━━━ LISTED RECORDS
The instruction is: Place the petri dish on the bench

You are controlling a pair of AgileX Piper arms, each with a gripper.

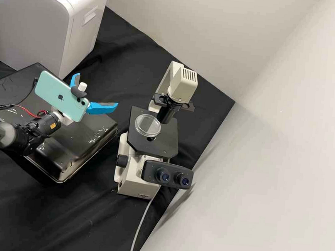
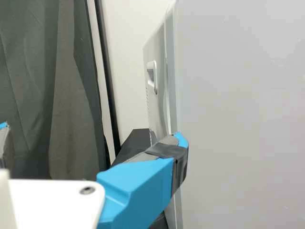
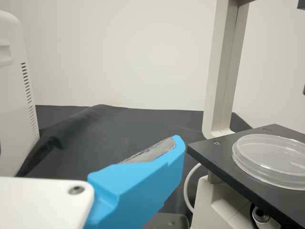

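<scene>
the petri dish lies flat on the black stage of the microscope, a clear, round, shallow dish just beneath the dark lens tube, not on the bench; the right wrist view shows the dish resting on that stage beside the microscope's pale upright column. nothing touches the dish. the right gripper hovers to the left of the microscope, short of the stage edge, and holds nothing. its two blue fingers are spread wide, one angled up and the other pointing at the stage; from its own wrist camera one blue finger reaches toward the stage corner without meeting it. a mint green phone is clamped on that arm's wrist. under the arm sits a flat, glossy black device on the black cloth that covers the bench. a white box-shaped appliance stands at the far left, and a white cable runs from the microscope toward the near edge. the left gripper is also spread wide and holds nothing, one taped blue finger close to a pale grey panel.
</scene>
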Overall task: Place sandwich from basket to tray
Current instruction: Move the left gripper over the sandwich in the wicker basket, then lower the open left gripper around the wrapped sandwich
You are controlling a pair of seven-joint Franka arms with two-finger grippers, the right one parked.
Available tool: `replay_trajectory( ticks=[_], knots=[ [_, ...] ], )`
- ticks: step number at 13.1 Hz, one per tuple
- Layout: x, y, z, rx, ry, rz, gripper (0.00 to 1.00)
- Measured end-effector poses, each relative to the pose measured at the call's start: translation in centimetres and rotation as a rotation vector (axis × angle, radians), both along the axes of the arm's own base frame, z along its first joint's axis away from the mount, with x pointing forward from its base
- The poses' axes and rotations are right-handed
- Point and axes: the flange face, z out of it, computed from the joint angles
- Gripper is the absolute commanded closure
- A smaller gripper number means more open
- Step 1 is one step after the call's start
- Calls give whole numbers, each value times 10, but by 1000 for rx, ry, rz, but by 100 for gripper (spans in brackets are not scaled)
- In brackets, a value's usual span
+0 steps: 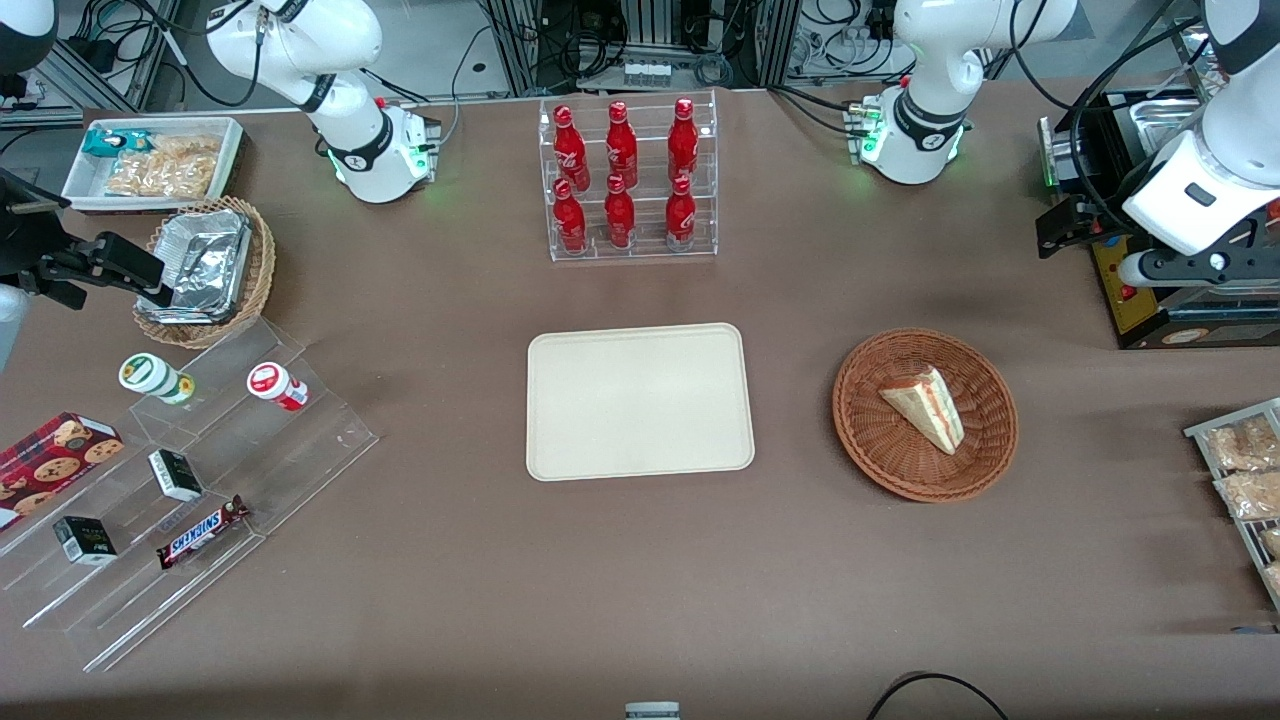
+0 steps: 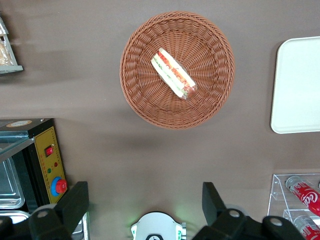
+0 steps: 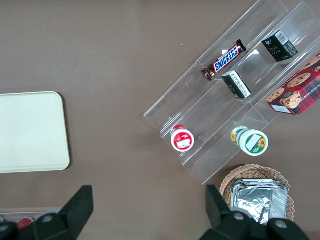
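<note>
While the sandwich (image 1: 926,407) is lying inside the basket (image 1: 925,480), nothing of the task is showing as done. The wedge is resting near the basket's middle, flat on the weave, with nothing touching it. The tray (image 1: 640,402) is sitting bare on the bench (image 1: 640,580), beside the basket toward the parked arm's end and well apart from its rim.

All steps are looking to be ahead: descent to the basket, grasp, lift, carry to the tray, release.

The pincer (image 2: 145,205) is hanging high above the bench, farther from the front camera than the basket and clear of its rim. Its two fingers (image 2: 75,202) are standing wide apart, holding nothing.

What the views are giving:
- The wrist view is showing the sandwich's cut edge, with red and green filling between pale bread; the front view is showing mostly the bread face with a thin red line along one side.
- The wrist view is settling the pincer's spread; in the front view the working arm is appearing above the grey machine (image 1: 1150,300), at the working arm's end of the bench, with its fingers hard to read.
- The front view is giving the whole layout: the bottle rack (image 1: 628,180) farther from the camera than the tray, and the full gap from basket to tray. The wrist view is catching only one end of the tray (image 2: 299,85).
</note>
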Motion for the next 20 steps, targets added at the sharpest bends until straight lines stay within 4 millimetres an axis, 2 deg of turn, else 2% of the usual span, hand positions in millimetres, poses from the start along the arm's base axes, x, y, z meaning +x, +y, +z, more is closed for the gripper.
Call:
replay_trajectory(
  ticks=[3, 5, 7, 10, 15, 17, 20],
  knots=[
    [3, 0, -6, -1, 6, -3, 0],
    [9, -2, -26, 0, 45, -8, 0],
    [16, -8, -59, 1, 82, -20, 0],
    [25, -13, -118, -3, 67, -32, 0],
    [16, -14, -209, -13, -18, -30, 0],
    [10, -15, -231, -9, -52, 31, 0],
    [9, -32, -246, 7, -81, 205, 0]
  ],
)
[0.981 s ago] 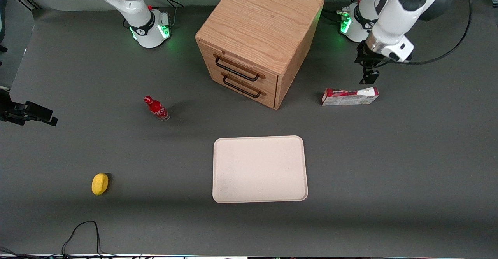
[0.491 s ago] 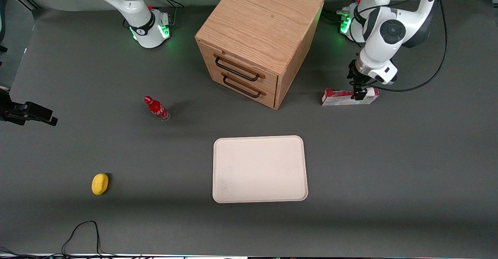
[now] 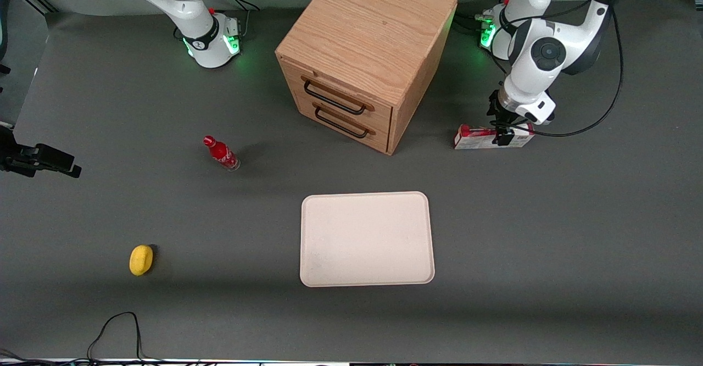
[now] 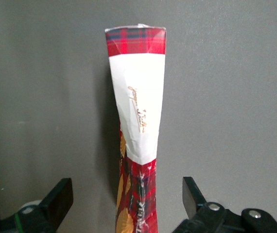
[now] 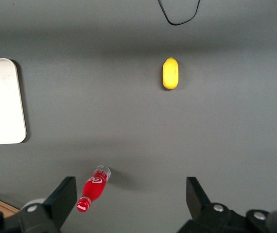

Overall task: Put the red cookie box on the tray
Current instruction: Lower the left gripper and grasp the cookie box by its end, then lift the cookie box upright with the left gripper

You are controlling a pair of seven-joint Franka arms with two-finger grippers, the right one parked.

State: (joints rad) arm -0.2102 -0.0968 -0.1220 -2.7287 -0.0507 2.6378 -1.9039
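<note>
The red cookie box (image 3: 478, 137) stands on a long thin edge on the grey table, beside the wooden drawer cabinet, toward the working arm's end. In the left wrist view the red cookie box (image 4: 137, 121) shows its narrow red tartan and white edge. My gripper (image 3: 502, 135) is down over the box, open, with one finger (image 4: 60, 199) on each side and a clear gap to the cardboard. The cream-white tray (image 3: 367, 239) lies flat and bare, nearer the front camera than the cabinet.
A wooden cabinet (image 3: 364, 55) with two black-handled drawers stands at mid table. A small red bottle (image 3: 221, 153) and a yellow lemon-like object (image 3: 141, 259) lie toward the parked arm's end. A black cable (image 3: 112, 330) loops at the front edge.
My gripper has come down from above and beside the box end until its open fingers straddle the box. The box has not moved.
</note>
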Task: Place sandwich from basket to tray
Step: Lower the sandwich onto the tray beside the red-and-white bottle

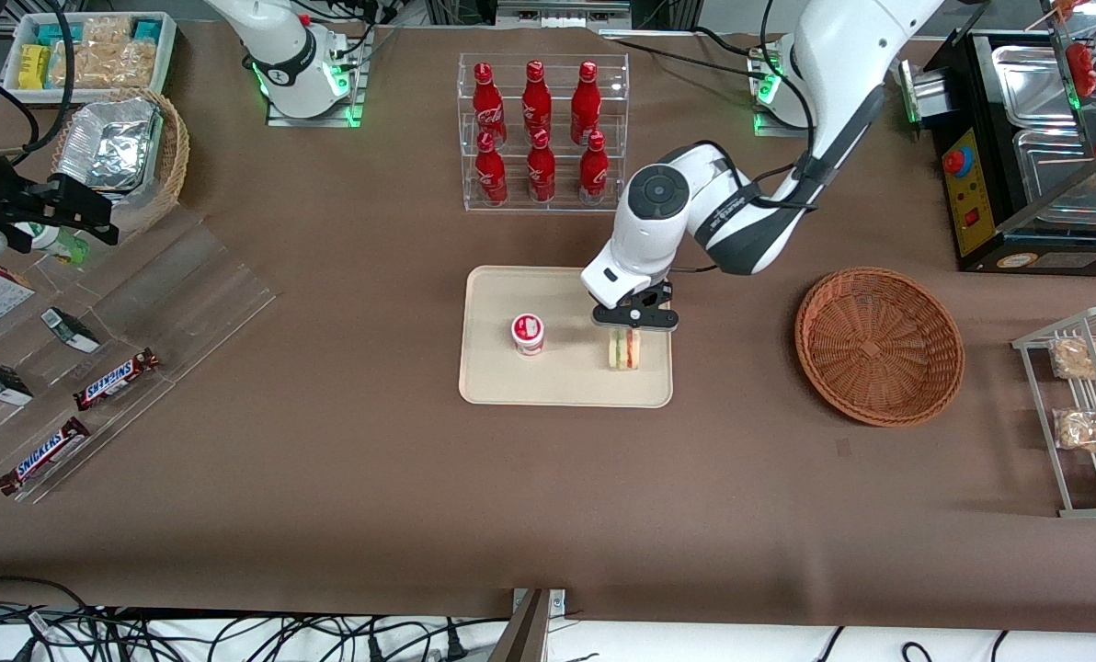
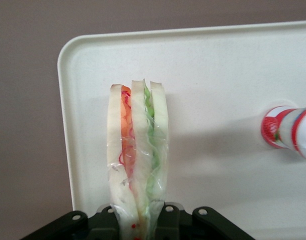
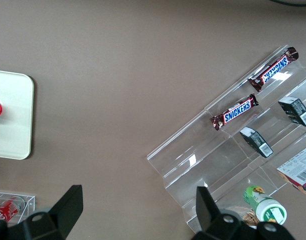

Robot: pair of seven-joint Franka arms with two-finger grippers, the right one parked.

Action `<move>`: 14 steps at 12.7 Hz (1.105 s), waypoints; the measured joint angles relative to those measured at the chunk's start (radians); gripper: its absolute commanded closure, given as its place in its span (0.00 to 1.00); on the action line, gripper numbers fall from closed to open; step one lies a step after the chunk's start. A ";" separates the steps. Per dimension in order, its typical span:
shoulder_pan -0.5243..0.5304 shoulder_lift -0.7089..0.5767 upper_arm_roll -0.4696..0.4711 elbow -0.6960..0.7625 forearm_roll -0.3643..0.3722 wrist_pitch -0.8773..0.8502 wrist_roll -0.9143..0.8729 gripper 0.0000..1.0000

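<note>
We have the left gripper (image 1: 628, 333) low over the tray (image 1: 493, 377), at the tray's end nearer the working arm. In the wrist view the gripper (image 2: 139, 220) is clamped on the sandwich (image 2: 138, 165): bread slices and the red and green filling sit pinched between the black finger mounts.

In the front view the sandwich (image 1: 624, 349) stands on edge on the tray, wedge pointing toward the front camera, just under the gripper. We can't confirm whether its base is touching the tray surface or just above it.

A red-capped white cup (image 1: 529, 334) stands upright on the tray, beside the sandwich and clearly apart from it.

The reddish-brown wicker basket (image 1: 879, 345) sits on the brown table toward the working arm's end, well apart from the tray.
</note>
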 measured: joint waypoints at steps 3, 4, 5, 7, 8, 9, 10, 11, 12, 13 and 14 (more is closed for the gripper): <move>-0.008 0.045 0.000 -0.001 0.074 0.020 -0.044 1.00; -0.012 0.053 0.000 -0.001 0.087 0.021 -0.048 1.00; -0.014 0.056 0.000 0.000 0.094 0.023 -0.050 0.83; -0.015 0.057 0.000 0.000 0.095 0.023 -0.052 0.22; -0.015 0.057 0.000 0.000 0.095 0.023 -0.055 0.00; -0.015 0.057 0.000 0.000 0.095 0.023 -0.057 0.00; -0.015 0.057 0.000 0.000 0.095 0.023 -0.060 0.00; -0.015 0.057 0.001 0.001 0.095 0.023 -0.063 0.00; -0.013 0.057 0.001 0.005 0.095 0.020 -0.067 0.00; -0.010 0.056 0.002 0.013 0.095 0.013 -0.070 0.00; -0.007 0.055 0.002 0.027 0.095 -0.001 -0.072 0.00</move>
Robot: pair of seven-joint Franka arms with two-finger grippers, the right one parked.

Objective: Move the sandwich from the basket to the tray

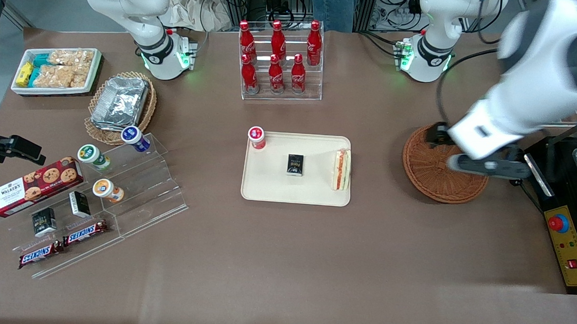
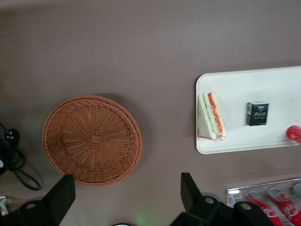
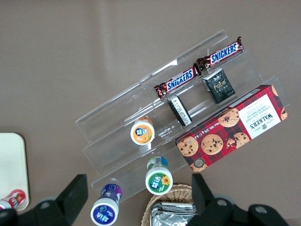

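Jaws spread wide, nothing held. Gripper (image 2: 124, 197) hangs above basket (image 1: 432, 170), at working arm's end of table. Basket holds nothing. Sandwich (image 1: 341, 170) lies on tray (image 1: 272, 188), at rim nearest basket, clear of small black box (image 1: 295, 165) and red-capped cup (image 1: 256, 137). Placement judged complete. Risk: sandwich sits close to tray rim; any knock to tray could tip it off. Risk: low arm swing could drag basket.
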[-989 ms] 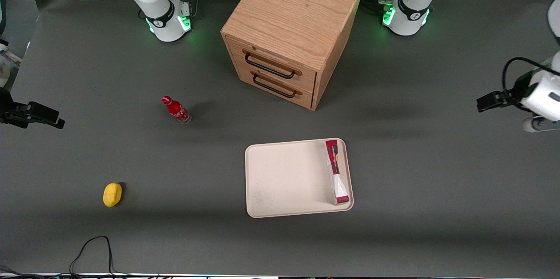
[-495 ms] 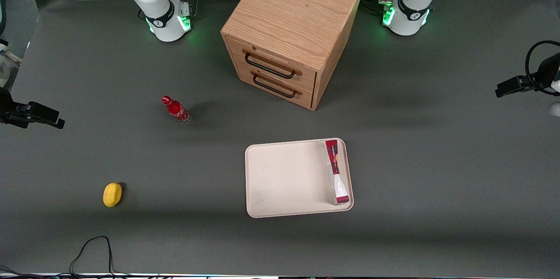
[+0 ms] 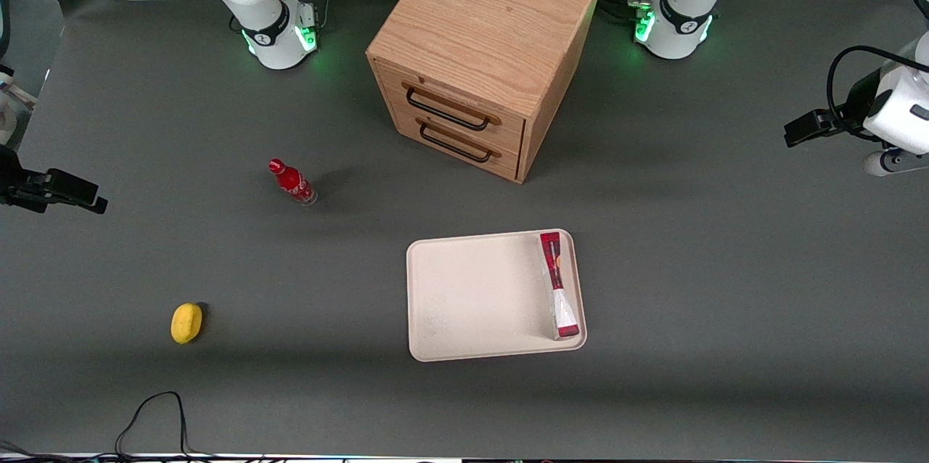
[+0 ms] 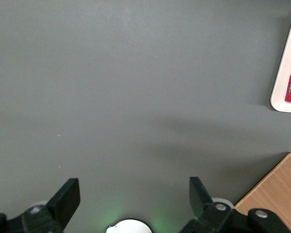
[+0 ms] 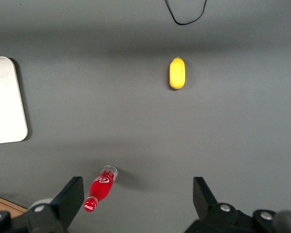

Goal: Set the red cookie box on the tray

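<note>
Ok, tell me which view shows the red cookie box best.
The front view: the whole red cookie box lies on the tray. The left wrist view catches only its edge; the right wrist view misses it. The gripper hangs open over bare table.

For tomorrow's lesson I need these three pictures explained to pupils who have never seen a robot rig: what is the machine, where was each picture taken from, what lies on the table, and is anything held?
Two white robot arms are bolted to a grey table. One picture looks down on the table from the front; the other two come from small cameras on each arm's wrist.

On the table stand a wooden two-drawer cabinet, a small red bottle, a yellow lemon-like object and a cream tray. The red cookie box already lies on the tray, along the rim nearest the working arm's end.

The working arm's gripper hangs at its end of the table, away from the tray. In its wrist view the black fingers stand wide apart over bare table, so it holds nothing.
</note>
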### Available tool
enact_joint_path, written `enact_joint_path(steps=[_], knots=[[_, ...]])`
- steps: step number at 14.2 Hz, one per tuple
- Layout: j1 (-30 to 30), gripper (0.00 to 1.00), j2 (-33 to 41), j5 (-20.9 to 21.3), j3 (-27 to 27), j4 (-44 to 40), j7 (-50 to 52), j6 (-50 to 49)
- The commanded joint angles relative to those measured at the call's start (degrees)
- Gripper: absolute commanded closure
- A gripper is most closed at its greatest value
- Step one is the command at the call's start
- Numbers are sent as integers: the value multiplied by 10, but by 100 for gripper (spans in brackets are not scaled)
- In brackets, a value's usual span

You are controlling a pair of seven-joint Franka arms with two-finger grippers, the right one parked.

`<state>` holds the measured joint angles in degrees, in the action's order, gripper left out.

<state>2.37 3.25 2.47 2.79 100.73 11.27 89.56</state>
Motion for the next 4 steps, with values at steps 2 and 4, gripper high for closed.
enact_joint_path(steps=[2, 4], knots=[[11, 0, 3, -2, 4, -24, 6, -29], [11, 0, 2, -2, 0, -26, 7, -35]])
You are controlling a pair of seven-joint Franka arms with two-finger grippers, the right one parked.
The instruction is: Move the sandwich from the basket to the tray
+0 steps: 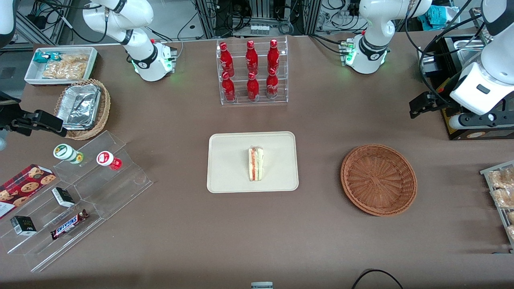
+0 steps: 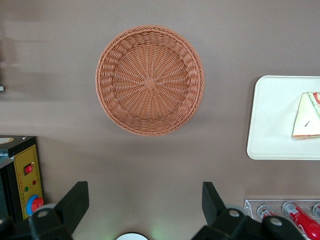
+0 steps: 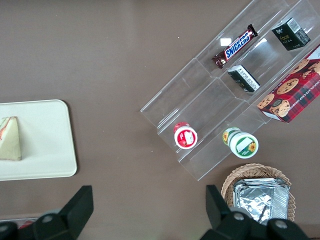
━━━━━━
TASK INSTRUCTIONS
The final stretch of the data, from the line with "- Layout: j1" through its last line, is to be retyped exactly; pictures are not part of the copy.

ANSWER BELOW
- Layout: j1 (-30 to 30), gripper (0.00 to 1.00), j2 (-33 to 41), j5 (-20.9 to 21.3), j3 (-27 to 27), j4 (-44 to 40), j7 (-50 to 52), j6 (-50 to 49)
- The commanded joint angles relative to those measured at the call's start (degrees)
- Gripper: absolute commanded closure
- A gripper is most closed at its greatest value
- Step one is the command at the call's start
- Numbers are sent as integers: the value multiplied by 10, but by 100 for gripper (spans in brackets are not scaled)
- In brackets, a value's usual span

You are controlling a pair of seven-joint Franka arms with two-finger grippers, the right one parked.

`<state>` holds the measured joint angles in degrees, in the action's order, gripper left out.

<state>2.37 3.25 2.47 2.79 100.73 11.27 89.56</state>
Motion for the next 4 steps, with values at steps 2 and 4, gripper high for closed.
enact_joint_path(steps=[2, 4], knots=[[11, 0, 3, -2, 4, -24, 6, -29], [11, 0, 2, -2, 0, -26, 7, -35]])
You are controlling a pair of seven-joint Franka arms with two-finger grippers, the right one parked.
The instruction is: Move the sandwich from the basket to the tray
+0 steps: 
+0 steps: 
+0 steps: 

The complete answer has been given.